Pero, como nos explicaba el brillante economista William H. Hutt,
la competencia no es una fuerza destructiva. Es todo lo contrario. Es el único principio de coordinación en un mundo complejo.
La izquierda siempre alaba la cooperación y denuncia la competencia, pero resulta que esa competencia que tanto desprecian existe entre empresarios para mejor servir al consumidor.
Para ganar dinero en el libre mercado hay que ofrecer productos y servicios mejores y más baratos. Al contrario de lo que nos pasa cuando entramos en una oficina gubernamental, en el mercado nadie nos impone nada: compramos lo que queremos, lo que nos gusta, y damos la espalda a lo inferior y a lo caro.
Así, el vendedor de una empresa privada hace todo lo posible por ofrecernos lo mejor al menor precio. Es decir, colabora con el consumidor, mientras compite duramente –en nuestro beneficio– con los demás vendedores de productos y servicios similares. Compare esa actitud hacia el cliente con la del funcionario público: hacemos lo que el burócrata impone o no conseguimos nada, y podemos terminar presos. Entonces, ¿quién es el salvaje?
Una de las mayores preocupaciones de quienes vivimos en Estados Unidos tiene que ver con los servicios médicos y las medicinas, debido al acelerado avance hacia el sistema socialista en todo lo relacionado con la salud. Así, los políticos buscan votos, pero la politización de la medicina dispara los costos y reduce la eficiencia y calidad del servicio.

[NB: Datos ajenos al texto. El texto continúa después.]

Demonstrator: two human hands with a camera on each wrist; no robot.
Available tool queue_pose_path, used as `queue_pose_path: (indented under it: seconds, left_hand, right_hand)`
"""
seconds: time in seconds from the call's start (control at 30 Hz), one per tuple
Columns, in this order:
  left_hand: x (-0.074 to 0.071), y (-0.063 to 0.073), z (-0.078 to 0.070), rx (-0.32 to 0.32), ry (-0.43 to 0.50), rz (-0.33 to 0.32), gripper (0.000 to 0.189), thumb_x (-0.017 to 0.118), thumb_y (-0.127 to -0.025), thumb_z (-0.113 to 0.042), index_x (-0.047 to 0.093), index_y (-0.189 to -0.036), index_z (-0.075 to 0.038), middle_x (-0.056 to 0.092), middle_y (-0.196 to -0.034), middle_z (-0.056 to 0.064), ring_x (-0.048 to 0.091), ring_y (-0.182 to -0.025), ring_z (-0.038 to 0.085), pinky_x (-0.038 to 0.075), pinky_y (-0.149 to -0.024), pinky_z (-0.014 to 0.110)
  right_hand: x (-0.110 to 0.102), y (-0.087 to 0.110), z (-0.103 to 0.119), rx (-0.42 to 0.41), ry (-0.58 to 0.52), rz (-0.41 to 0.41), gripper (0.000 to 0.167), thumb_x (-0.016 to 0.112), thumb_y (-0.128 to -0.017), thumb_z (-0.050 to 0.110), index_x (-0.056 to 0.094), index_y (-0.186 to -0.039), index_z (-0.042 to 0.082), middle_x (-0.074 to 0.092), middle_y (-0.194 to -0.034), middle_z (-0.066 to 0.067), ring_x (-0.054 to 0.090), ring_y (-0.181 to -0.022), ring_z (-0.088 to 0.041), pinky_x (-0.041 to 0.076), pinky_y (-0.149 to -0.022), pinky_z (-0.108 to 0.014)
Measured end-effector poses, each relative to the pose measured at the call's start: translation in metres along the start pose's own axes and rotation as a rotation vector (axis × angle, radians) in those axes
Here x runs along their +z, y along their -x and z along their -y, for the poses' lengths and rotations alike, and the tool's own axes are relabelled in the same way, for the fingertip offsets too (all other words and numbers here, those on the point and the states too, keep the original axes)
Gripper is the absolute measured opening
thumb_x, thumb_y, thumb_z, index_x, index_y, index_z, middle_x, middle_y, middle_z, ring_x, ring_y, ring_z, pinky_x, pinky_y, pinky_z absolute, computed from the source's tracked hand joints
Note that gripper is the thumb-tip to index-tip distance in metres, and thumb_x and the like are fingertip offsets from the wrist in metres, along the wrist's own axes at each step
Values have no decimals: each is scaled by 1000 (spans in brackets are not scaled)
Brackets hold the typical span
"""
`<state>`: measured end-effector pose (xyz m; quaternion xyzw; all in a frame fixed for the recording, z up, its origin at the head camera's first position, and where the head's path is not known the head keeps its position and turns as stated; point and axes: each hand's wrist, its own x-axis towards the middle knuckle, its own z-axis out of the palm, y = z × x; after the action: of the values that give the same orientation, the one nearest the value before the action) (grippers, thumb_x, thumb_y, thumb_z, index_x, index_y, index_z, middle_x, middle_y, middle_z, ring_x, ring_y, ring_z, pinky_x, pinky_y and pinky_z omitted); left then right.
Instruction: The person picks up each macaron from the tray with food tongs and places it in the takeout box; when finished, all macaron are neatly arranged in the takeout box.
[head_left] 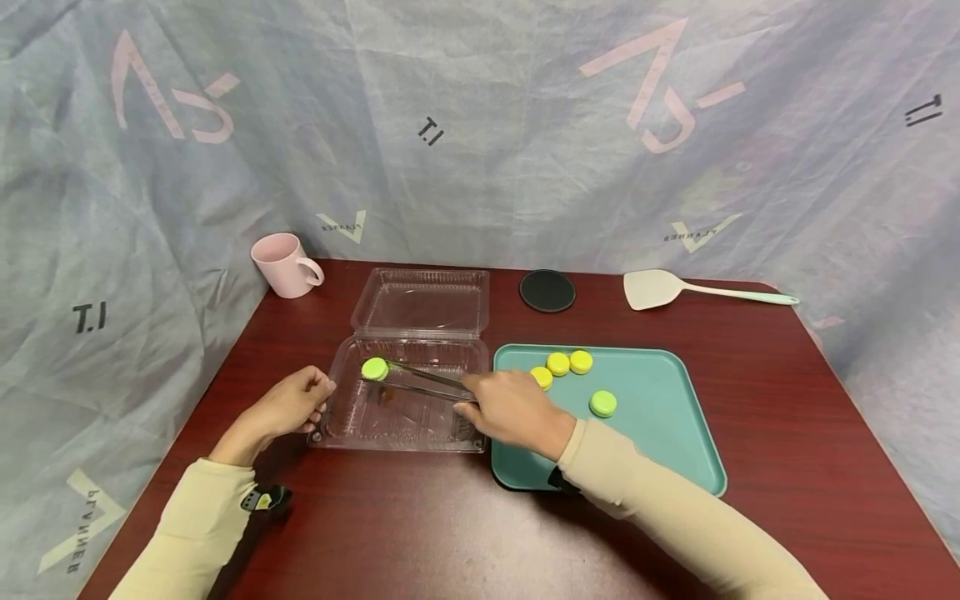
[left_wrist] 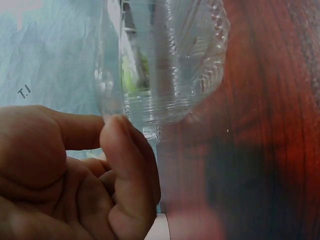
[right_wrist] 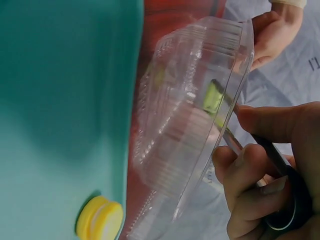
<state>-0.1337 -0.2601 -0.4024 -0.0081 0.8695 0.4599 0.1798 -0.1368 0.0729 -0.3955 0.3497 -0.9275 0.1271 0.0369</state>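
My right hand (head_left: 517,410) grips a pair of metal tongs (head_left: 427,384), whose tips pinch a green macaron (head_left: 374,369) over the left part of a clear plastic clamshell box (head_left: 408,442). Through the box wall, the right wrist view shows the same green macaron (right_wrist: 213,97) between the tong arms. With thumb and forefinger, my left hand (head_left: 288,402) pinches the box's left rim; the left wrist view shows these fingertips (left_wrist: 117,125) at the clear edge. On the teal tray (head_left: 652,442) lie another green macaron (head_left: 603,404) and several yellow macarons (head_left: 558,364).
The box's lid (head_left: 420,304) lies open toward the back. Behind stand a pink mug (head_left: 285,267) at the left, a black round coaster (head_left: 547,291) and a white spatula (head_left: 654,289) at the right. A grey printed cloth (head_left: 480,167) hangs behind the dark red table (head_left: 375,525).
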Motion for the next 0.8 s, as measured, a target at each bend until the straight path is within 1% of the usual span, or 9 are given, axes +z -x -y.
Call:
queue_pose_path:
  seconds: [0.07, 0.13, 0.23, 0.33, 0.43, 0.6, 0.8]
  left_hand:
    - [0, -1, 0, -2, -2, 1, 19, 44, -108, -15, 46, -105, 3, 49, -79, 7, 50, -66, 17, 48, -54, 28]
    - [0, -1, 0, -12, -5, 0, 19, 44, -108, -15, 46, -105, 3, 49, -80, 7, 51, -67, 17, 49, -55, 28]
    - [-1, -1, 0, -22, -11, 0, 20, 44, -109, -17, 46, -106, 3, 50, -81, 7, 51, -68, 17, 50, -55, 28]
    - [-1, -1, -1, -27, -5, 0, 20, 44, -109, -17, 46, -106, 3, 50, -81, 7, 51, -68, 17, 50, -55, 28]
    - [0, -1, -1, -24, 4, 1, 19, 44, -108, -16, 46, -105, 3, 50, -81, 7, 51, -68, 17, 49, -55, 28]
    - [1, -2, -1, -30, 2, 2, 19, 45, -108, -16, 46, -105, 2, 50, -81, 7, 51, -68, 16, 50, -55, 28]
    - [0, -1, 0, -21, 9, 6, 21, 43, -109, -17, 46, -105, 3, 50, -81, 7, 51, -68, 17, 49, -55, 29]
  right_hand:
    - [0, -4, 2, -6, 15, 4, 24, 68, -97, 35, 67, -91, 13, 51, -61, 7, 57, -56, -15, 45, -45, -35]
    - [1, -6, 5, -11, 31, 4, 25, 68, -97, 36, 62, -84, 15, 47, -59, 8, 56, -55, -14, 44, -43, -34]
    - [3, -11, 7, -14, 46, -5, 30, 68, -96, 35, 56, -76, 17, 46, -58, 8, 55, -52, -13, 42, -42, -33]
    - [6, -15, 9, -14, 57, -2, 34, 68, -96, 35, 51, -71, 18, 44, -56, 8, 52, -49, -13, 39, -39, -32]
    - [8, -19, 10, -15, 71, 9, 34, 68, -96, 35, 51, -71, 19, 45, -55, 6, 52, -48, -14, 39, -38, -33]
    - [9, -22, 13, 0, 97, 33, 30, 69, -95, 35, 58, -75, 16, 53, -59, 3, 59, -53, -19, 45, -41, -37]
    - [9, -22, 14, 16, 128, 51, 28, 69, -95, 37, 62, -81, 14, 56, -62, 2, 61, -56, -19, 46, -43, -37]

Hoy hay menos competencia entre laboratorios farmacéuticos que desarrollan nuevos medicamentos porque el proceso de aprobación es tan exageradamente largo y costoso que solamente unos pocos con inmensos capitales pueden apostar cientos de millones de dólares en un novedoso fármaco. Eso, supuestamente, evita medicamentos peligrosos, pero ¿cuántos mueren esperando que una nueva droga sea oficialmente aprobada?
En EEUU ya casi nadie paga directamente por los servicios médicos, la hospitalización o las medicinas que consume. Nadie pregunta al médico o al hospital "¿cuánto va a costar?", porque lo pagará el seguro o el plan médico al que pertenece. Así, el mercado deja de funcionar, la gente acude con frecuencia innecesaria al médico y a los hospitales. La gran mayoría de las medicinas requieren una receta, con lo cual los gobernantes nos dicen que somos suficientemente inteligentes para elegirlos pero no para comprar una dosis de antibiótico.
Debido a las excesivas regulaciones y las frecuentes demandas, los médicos temen conversar con sus pacientes y se convierten en simples empleados de las empresas de seguros, que les imponen lo que pueden o no hacer con cada enfermo. El caos resulta cuando deja de operar el mercado y desaparece la tradicional relación de confianza entre el paciente y el médico. Ante esta tragedia, el socialismo no ofrece solución y los políticos de ambos partidos no admiten sus equivocaciones, sino que nos ofrecen más intervención.
El intervencionismo gubernamental que impide el libre funcionamiento del mercado crea siempre graves problemas, mayores gastos, menos eficiencia, y se logran menos adelantos. El peor ejemplo es la educación pública, controlada por funcionarios y sindicatos de maestros, donde los niños aprenden todo lo que no deben (recortándoles inhumanamente sus años de inocencia) y prácticamente nada de lo que los prepararía para ganarse honestamente la vida. Así, hoy vemos universidades impartiendo cursos de lectura.